Editoriale

Quei governi carne o pesce

di Tommaso Cerno -


di TOMMASO CERNO

In Spagna una maggioranza esiste ed è enorme. E’ la maggioranza Popolari-Socialisti. Eppure si cercherà in tutti i modi di far prevalere una lettura sull’altra, Feijòo su Sanchez o viceversa. Serve la lezione della paella per capire cosa ha incrinato la stabilità dei Parlamenti dell’Europa, che sembravano la forma di governo più avanzata del pianeta. Dove l’elezione diretta infatti non è prevista, guarda caso nei Paesi che hanno subito le dittature del ’900, dovrebbe venire di conseguenza che l’accordo fra avversari sulla base di un programma a vantaggio della nazione fa parte integrante delle opzioni elettorali. Il governo carne diventa pesce, appunto, come la succulenta specialità valenciana che simboleggia la tavola spagnola.
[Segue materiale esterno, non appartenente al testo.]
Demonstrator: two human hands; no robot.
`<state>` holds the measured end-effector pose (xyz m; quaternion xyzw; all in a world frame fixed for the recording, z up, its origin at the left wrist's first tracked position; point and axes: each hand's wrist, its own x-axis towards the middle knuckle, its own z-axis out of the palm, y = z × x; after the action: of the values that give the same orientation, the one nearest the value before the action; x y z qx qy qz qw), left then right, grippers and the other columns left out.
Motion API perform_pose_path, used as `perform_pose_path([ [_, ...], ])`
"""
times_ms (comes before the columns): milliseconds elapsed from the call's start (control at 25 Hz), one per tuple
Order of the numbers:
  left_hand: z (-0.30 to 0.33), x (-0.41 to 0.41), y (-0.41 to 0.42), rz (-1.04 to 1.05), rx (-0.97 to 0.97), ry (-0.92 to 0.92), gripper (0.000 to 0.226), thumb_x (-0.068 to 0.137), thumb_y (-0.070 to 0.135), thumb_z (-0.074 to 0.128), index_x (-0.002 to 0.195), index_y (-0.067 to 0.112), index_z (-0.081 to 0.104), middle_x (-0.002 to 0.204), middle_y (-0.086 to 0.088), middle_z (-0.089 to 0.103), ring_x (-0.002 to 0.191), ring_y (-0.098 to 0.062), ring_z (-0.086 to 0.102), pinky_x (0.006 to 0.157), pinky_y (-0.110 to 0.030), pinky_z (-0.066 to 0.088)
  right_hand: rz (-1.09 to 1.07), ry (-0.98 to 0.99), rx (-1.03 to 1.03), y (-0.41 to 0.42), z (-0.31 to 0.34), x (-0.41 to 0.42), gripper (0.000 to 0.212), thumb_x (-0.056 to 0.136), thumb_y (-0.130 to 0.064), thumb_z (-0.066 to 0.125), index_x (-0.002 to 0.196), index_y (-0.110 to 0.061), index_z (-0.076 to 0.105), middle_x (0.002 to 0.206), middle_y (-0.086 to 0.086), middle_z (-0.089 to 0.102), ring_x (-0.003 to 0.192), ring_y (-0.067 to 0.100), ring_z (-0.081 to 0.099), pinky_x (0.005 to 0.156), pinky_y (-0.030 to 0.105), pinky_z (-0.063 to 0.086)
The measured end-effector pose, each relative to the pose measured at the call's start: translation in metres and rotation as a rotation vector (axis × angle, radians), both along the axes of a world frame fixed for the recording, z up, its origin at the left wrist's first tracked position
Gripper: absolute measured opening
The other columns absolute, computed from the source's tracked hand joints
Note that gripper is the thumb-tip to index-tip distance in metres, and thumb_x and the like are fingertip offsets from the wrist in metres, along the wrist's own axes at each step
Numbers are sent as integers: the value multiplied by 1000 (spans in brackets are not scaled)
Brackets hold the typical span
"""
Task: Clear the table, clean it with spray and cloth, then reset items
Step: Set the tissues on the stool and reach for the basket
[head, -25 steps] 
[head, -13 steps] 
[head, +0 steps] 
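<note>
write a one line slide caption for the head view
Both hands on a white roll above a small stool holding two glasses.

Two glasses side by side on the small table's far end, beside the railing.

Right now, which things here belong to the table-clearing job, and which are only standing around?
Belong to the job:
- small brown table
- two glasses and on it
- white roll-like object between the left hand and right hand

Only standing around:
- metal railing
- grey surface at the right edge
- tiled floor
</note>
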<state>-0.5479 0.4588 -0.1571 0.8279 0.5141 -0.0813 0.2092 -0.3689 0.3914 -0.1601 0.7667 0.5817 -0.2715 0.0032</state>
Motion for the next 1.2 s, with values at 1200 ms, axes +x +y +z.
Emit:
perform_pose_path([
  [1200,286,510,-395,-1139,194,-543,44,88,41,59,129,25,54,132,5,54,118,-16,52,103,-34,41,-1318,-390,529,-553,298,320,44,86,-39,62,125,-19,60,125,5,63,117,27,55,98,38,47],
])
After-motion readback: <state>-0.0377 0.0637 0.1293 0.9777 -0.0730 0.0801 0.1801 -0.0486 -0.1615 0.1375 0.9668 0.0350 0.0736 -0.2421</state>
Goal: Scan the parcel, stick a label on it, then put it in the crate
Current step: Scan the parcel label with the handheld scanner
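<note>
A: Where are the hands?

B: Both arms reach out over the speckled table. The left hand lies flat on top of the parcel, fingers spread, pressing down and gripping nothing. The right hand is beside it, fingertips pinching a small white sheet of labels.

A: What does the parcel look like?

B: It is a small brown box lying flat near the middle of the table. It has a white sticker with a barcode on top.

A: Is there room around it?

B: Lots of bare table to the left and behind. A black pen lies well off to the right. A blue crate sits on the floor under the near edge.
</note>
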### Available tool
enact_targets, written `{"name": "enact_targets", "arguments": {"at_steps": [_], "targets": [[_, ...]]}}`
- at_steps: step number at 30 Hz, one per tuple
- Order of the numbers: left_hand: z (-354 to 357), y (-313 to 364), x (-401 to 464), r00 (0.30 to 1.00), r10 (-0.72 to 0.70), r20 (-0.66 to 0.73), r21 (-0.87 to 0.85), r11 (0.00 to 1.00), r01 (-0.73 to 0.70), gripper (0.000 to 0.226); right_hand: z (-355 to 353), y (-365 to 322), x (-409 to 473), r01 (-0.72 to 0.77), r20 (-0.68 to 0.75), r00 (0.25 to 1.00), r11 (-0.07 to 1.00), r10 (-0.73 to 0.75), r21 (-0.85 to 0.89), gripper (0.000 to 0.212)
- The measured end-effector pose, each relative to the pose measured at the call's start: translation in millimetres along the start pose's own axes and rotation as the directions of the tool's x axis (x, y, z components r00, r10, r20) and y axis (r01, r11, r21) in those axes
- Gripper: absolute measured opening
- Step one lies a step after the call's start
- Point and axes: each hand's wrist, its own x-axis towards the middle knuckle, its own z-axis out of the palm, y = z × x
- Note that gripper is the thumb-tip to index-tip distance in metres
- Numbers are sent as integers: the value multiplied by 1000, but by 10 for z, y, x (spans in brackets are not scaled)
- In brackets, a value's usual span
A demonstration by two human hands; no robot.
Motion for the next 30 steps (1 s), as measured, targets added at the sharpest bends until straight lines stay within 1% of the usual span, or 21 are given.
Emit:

In fondo lo sappiamo, in Italia abbiamo governato così per molti anni, proprio fra i Popolari democristiani e i Socialisti craxiani. Per mettere insieme la carne e il pesce quando serve abbiamo dovuto tirare sempre in ballo emergenze nazionali, rischi default, governi del Presidente, tutte cose che poi si sono rivelate false, o quanto meno esagerate, come certe sparate di questi giorni sul caldo millenario che avrebbe arso viva l’Italia. Allora dobbiamo dircelo, spiegare a noi stessi che il rispetto per il voto non passa solo attraverso le regole che prevedono governi fra partiti diversi senza specificarne nè la famiglia europea nè le radici storiche, altrimenti questi sarebbero possibili in ogni circostanza e in Spagna avremmo già chiara la situazione, ma devono tenere conto della cultura politica in cui sono immerse.

E questa cultura politica ci dice che sia in Italia sia in Spagna chi vota da una parte non vuole governare con gli altri nemmeno se la somma di questi voti rappresenta da sola più della maggioranza dei cittadini del Paese. Quando succede si finisce per togliere potere a tutti i rappresentanti parlamentari in campo per darlo a un’unica persona, nel nostro ultimo caso Mario Draghi, e per assistere ad una continua lapidazione della cultura partitica, come fosse basata sul ricatto, per poi sciropparsi ore e ore di nenie sul rispetto di quella Costituzione che si basa invece non certo sugli ex capi della Bce ma proprio sugli equilibri parlamentari fra i partiti.

Una volta che ci siamo detti questo, facciamo la cosa più naturale che ne consegue: anziché lanciarci in surreali analisi sulla derivata italiana del voto di Madrid (anzi Madrid e Barcellona, visto che gli autonomisti da quelle parti sono una cosa seria) prendiamo esempio dai più lucidi del momento rispetto a questa analisi lapalissiana, i greci. Lì il leader della destra ha vinto ma non ha vinto e siccome sa quello che abbiamo scritto nelle righe sopra, e cioè che sulla carta può fare il governo con chi vuole ma nella pratica no, si torna a votare.

E allora in Spagna, se la democrazia avesse ancora un valore, o si trova un accordo fra Sanchez e Feijòo, oppure si torna dagli spagnoli e gli si dice: cari cittadini, siccome dopo Franco abbiamo scelto un sistema parlamentare basato sul voto popolare, ma nel frattempo c’è un tale odio tra destra e sinistra che le alleanze si possono fare solo prima delle elezioni, torniamo a votare anche noi.